Digital Transformation in HR

Livia Rusu11 februarie 2021

The main conversation we’ve been having with HR and recruiting leaders in the last 6 months is about adapting their hiring process to the new digital transformation circumstances. And it’s for a good reason, since I’ve seen many cases of HR tools and systems that look and feel like my first Pentium computer.

However, transformation is a very big word, and for many it’s  just another buzzword, and real transformations don’t happen overnight, they usually take time. I know it’s an unpopular opinion, but technology for the sake of technology is plainly useless if people don’t understand its purpose, how to use it and how it is helping them. Digitalization of an HR process just for the sake of it is never a good idea. It leads to an expensive implementation of some technology that doesn’t necessarily meet the actual needs of the business and end-users.

Alright, so there are multiple stages for a digital transformation to occur, no organization goes from being barely digital to being fully digital. Brian Solis has probably done the best research out there, discovering patterns of successful digital transformations and outlining the stages of a business in its transformation journey. It takes time, analysis, data, and a clear understanding of the internal status quo.

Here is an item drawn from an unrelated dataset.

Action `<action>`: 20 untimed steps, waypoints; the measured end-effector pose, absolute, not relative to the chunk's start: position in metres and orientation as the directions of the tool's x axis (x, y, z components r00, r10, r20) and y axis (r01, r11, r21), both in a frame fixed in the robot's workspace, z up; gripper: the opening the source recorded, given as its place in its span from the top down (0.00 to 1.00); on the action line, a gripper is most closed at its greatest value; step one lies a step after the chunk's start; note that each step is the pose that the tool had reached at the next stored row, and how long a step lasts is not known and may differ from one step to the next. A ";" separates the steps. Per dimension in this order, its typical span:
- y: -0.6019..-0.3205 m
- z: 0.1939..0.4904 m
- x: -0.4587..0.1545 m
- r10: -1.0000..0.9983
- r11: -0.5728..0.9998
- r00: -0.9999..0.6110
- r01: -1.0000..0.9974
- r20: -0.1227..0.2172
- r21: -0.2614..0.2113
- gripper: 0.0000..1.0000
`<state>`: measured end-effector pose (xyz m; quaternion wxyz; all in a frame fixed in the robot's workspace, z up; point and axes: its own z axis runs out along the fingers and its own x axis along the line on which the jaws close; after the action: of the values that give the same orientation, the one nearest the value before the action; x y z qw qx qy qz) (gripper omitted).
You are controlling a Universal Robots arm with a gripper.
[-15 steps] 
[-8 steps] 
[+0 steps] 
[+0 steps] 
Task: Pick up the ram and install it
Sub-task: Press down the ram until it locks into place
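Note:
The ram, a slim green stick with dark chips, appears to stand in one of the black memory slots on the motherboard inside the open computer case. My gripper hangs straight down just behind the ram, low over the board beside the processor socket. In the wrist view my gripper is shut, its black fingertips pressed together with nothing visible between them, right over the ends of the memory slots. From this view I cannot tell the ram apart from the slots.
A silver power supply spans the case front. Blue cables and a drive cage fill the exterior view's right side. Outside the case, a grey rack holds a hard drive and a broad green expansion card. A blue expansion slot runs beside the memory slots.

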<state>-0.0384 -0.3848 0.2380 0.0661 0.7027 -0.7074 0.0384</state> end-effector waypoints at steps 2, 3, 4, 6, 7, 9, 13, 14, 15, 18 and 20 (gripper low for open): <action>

For most businesses, digital transformation in HR becomes more critical due to:

  • The improvement of workflows, communication and productivity: simply put, it’s about having the right technologies that put us away from repetitive and mundane tasks
  • Customers & candidates will notice: usually their frustration comes from siload processes and bad customer service or experience that will be hugely visible when it’s improving towards a digital direction
  • Costs go down: it’s nothing to hide here, we embrace this digital transformation because it’s ultimately cost related. Using cutting edge technologies is not just for the interesting, it’s for cutting operational costs.

I’ll share some of the learnings and ingredients for a successful start:

  1. Set a clear goal: Just answer the why, and the answer shouldn’t be just “because we wanna go digital”. Most of the time, the goal will be to solve an issue that recruiters or candidates encounter. For example, many of our customers started with a simple and specific issue: there are too many applications and recruiters spend too much time screening all the CVs, so we helped them automate 90% of these repetitive tasks.
  2. Get everyone on board: basically all stakeholders involved, from C-level to end-users and everyone in between. This makes it easier to have, as an organization, a common understanding of the challenge and the desired solution, which will facilitate a faster adoption and implementing process will move faster.
  3. Always start small: If we’re talking about the HR processes there are plenty of them (Preselection, Recruiting, Onboarding, L&D, Payroll and so on). Ask employees and C-level to set priorities in ideas, and don’t deviate from the goal. If there are providers that can cover more processes or parts of the process, start small, then expand cautiously, or maybe in a controlled way that you can then scale again, and keep going. Maybe this is a personal note for us at Jobful because we often feel like we’re doing too even as an end-to-end talent acquisition software.
  4. Assess performance: Maybe one of the most critical parts of digital transformation is its being data driven, being able to look and evaluate, see what works and what doesn’t. The only way of advancement is to have better results in terms of the problem established.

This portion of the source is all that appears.